Remove gemma_langs.py since we don't need it for the current use case. The model will throw an error if an unsupported language is requested.
Update gemma_translate method to (1) remove language validation, (2) update the automodel, (3) update model input handling

laurejt · 2026-03-04T19:05:18Z

src/muse/translation/gemma_langs.py

We don't need this since TranslateGemma accepts ISO-639-1 language codes. We need these indices for NLLB and HY-MT 1.5 because we need a mapping from ISO-639-1 language codes to whatever form the model is expecting for that language.

laurejt · 2026-03-04T19:06:29Z

src/muse/translation/translate.py

+    # Validate input languages
+    if src_lang not in gemma_lang_idx:
+        raise ValueError(f"Source language '{src_lang}' is not supported")
+    if tgt_lang not in gemma_lang_idx:
+        raise ValueError(f"Target language '{tgt_lang}' is not supported")


Remove this validation. According to the model card, an error will be thrown if an unsupported language code is provided.

docs/DEVELOPERNOTES.md

laurejt · 2026-03-05T14:22:10Z

docs/DEVELOPERNOTES.md

+
+1. Visit [https://huggingface.co/settings/tokens](https://huggingface.co/settings/tokens)
+2. Click "New token" and select "Read" access type
+3. Copy the token and use it with `huggingface-cli login`


Noting again this was an invalid command at least for me. I needed to use hf auth login.

laurejt · 2026-03-05T14:39:06Z

src/muse/translation/translate.py

+            LOADED_MODEL["tokenizer"] = AutoTokenizer.from_pretrained(model_name)
+            LOADED_MODEL["model"] = AutoModelForCausalLM.from_pretrained(model_name)


This model is actually an ImageTextToText model, so we need to load a different type of model. In this case we can still use the AutoTokenizer (which loads the Gemma3 Tokenizer) because its input is compatible with the TranslateGemma models.

Suggested change

LOADED_MODEL["tokenizer"] = AutoTokenizer.from_pretrained(model_name)

LOADED_MODEL["model"] = AutoModelForCausalLM.from_pretrained(model_name)

LOADED_MODEL["tokenizer"] = AutoTokenizer.from_pretrained(model_name)

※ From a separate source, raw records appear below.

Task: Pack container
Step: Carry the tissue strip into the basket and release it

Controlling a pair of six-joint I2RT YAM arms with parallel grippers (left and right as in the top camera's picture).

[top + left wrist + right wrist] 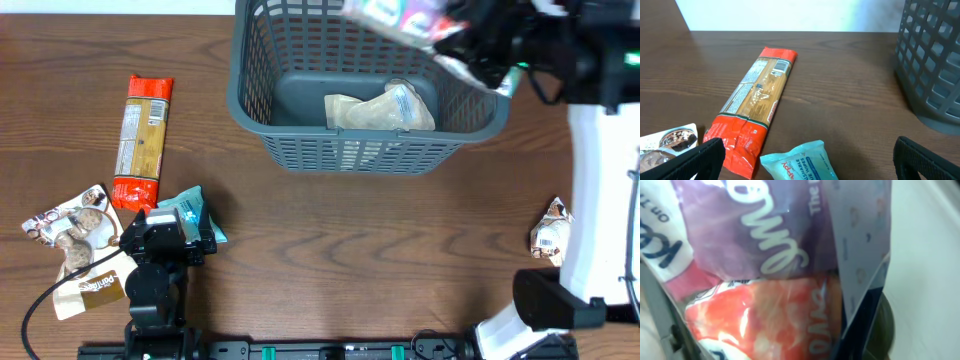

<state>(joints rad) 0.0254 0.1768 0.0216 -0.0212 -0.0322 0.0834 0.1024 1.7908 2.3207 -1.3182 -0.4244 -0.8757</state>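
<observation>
**Overhead and wrist views, read from left to right.** At the far left of the wooden table (330, 250) we see a white cookie packet (68, 225). A tan packet (92, 288) lies just nearer the robot and is crossed by a black cable (40, 290).

Next comes a long orange pasta packet (143, 140), lying lengthwise away from the robot. Just right of its near end lies a teal wipes packet (205, 215). The left gripper (809, 149) is poised over this teal packet with its jaws spread wide and nothing between them. In the left wrist view we see one dark finger at each lower corner, with the wipes packet between and beneath them.

The container (365, 150), a dark grey lattice basket, stands on the far side of the table, right of centre and well apart from the left gripper. On its floor lies a pale, clear-wrapped packet (385, 108).

Above the container's far right corner, the right gripper (468, 48) is closed on a purple-and-orange snack bag (400, 15). This bag is blurred in the overhead view and fills the right wrist view, where we cannot make out the fingers themselves.

At the far right, near the right arm's white base (590, 200), lies a small brown-and-white packet (550, 232).
</observation>
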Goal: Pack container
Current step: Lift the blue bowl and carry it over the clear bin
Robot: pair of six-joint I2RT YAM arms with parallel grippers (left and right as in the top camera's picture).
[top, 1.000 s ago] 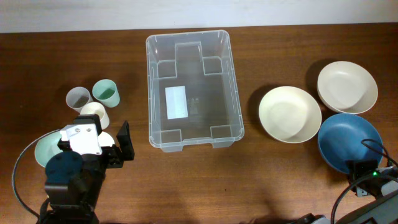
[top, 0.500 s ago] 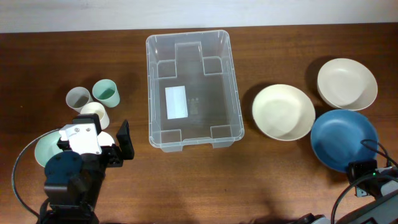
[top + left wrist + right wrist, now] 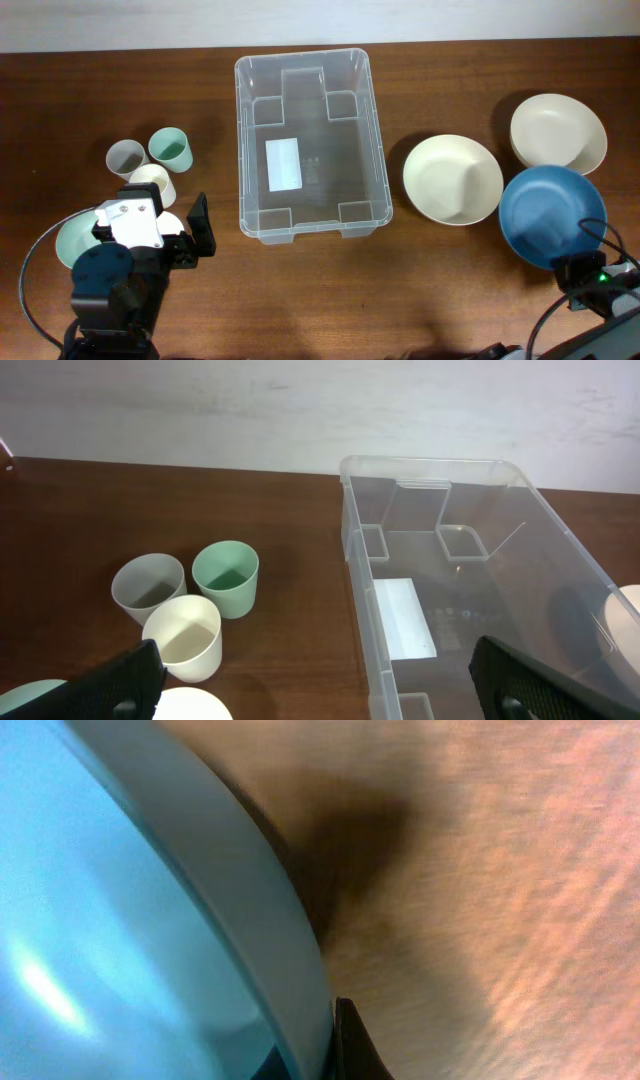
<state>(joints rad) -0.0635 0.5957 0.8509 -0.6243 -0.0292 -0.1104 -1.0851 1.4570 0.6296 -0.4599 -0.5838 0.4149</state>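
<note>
Container [image 3: 330, 170] and blue bowl [image 3: 550, 212] have cream bowl [image 3: 452, 180] between them.

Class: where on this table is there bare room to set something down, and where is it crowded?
Free: the floor of the container; the wood between container and cups; the strip between container and cream bowl; the near edge below it. Crowded: the right, with blue bowl and beige bowl close by, and the near left around cups and left arm.
</note>
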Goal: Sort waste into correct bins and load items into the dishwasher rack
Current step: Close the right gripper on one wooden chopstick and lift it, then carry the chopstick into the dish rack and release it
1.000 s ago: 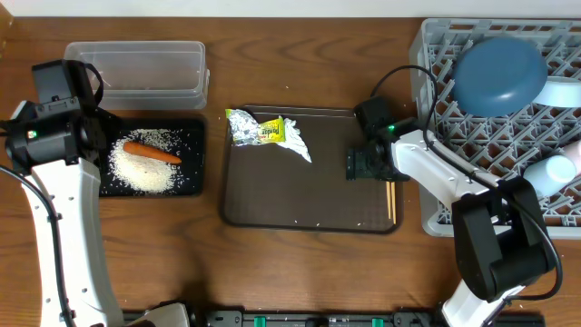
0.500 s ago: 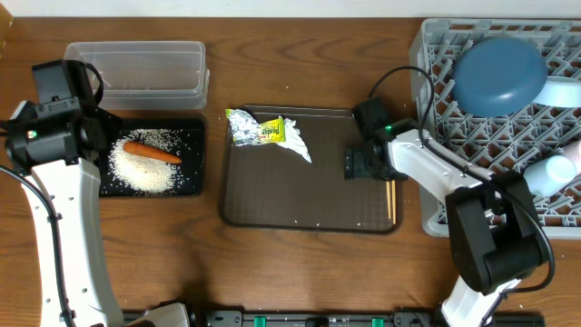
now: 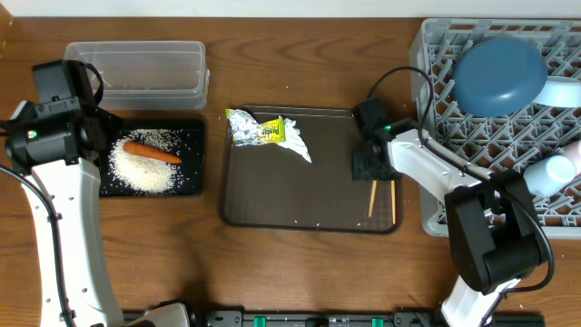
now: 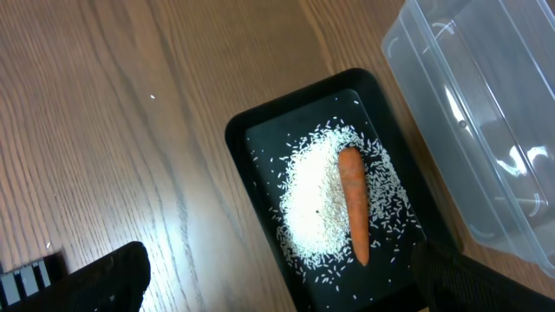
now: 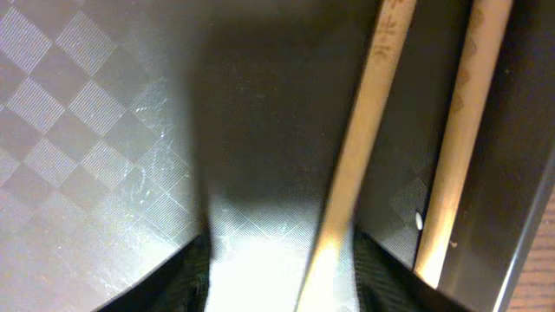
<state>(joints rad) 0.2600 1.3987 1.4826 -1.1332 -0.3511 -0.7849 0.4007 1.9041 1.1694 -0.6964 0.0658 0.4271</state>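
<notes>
Centring is needed before the right claw (image 5: 284, 270), half-narrowed astride one of the chopsticks (image 3: 371, 200) with its grip untellable, is shut; both lie by the brown tray's (image 3: 281, 191) right edge; the left claw (image 4: 282, 282) is held wide.

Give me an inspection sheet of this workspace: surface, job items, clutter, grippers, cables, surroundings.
surface: wooden table, dark brown serving tray on it.
job's things: white rice heap and orange carrot in black tray; clear plastic tub beside it; silver wrapper and wooden chopsticks on serving tray; dark blue dish and light blue cup in grey rack.
clutter: nothing seen.
grippers: left gripper open, near black tray; right gripper open, astride one chopstick.
cables: black cable looping over right arm.
surroundings: nothing seen.
</notes>
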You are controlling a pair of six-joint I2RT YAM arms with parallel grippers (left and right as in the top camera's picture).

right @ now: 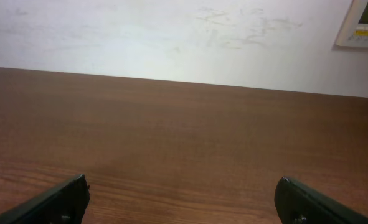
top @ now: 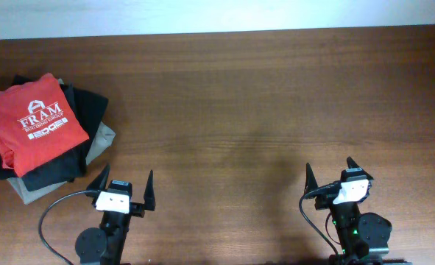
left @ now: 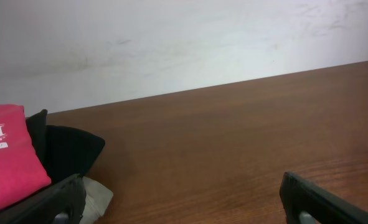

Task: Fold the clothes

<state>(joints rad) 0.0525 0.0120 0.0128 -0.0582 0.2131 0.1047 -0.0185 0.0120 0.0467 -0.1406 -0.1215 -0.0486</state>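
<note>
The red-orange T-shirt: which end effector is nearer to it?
Left. The left end effector sits just below-right of the red-orange T-shirt in the overhead view; the right end effector is far off to its right.

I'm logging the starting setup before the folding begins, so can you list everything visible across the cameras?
red T-shirt: one, red-orange with white FRAM print, on top of the pile at the table's far left
dark clothes: count unclear, black, under the T-shirt
beige garment: one, beige, at the bottom of the pile, its edge showing on the right
table: one, brown wood, bare apart from the pile
wall: white, behind the table
wall panel: one, cream, on the wall at upper right in the right wrist view
cables: two, black, one looping beside each arm
left gripper: black fingers, open, near the pile
right gripper: black fingers, open, over bare table
</note>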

LOADED_MODEL["model"] = AutoModelForImageTextToText.from_pretrained(model_name)

laurejt · 2026-03-05T16:12:02Z

src/muse/translation/translate.py

+    tokenized_chat = tokenizer.apply_chat_template(
+        messages,
+        tokenize=True,
+        add_generation_prompt=True,
+        return_tensors="pt",
+    )
+    input_len = tokenized_chat[0].size()[0]
+    if verbose:
+        print(f"Input length: {input_len} tokens")
+
+    # Generate translation
+    if verbose:
+        start = timer()
+    outputs = model.generate(
+        tokenized_chat.to(model.device),


Model raises some warnings about input attention masks and padding, so follow the example from the model card instead.

Suggested change

tokenized_chat = tokenizer.apply_chat_template(

messages,

tokenize=True,

add_generation_prompt=True,

return_tensors="pt",

)

input_len = tokenized_chat[0].size()[0]

if verbose:

print(f"Input length: {input_len} tokens")

# Generate translation

if verbose:

start = timer()

outputs = model.generate(

tokenized_chat.to(model.device),

tokenized_chat = tokenizer.apply_chat_template(

messages,

tokenize=True,

add_generation_prompt=True,

return_dict=True,

return_tensors="pt",

).to(model.device)

input_len = len(tokenized_chat["input_ids"][0])

if verbose:

print(f"Input length: {input_len} tokens")

# Generate translation

if verbose:

start = timer()

outputs = model.generate(

**tokenized_chat,

laurejt · 2026-03-05T16:20:31Z

src/muse/translation/translate.py

    AutoTokenizer,
 )

+from muse.translation.gemma_langs import lang_index as gemma_lang_idx


Co-authored-by: Laure Thompson <602628+laurejt@users.noreply.github.com>

laurejt

This is ready to go after the latest, code-breaking revisions to translate_hymt are removed.

laurejt · 2026-03-06T15:39:10Z

src/muse/translation/translate.py

+    input_len = len(tokenized_chat["input_ids"][0])
    if verbose:
        print(f"Input length: {input_len} tokens")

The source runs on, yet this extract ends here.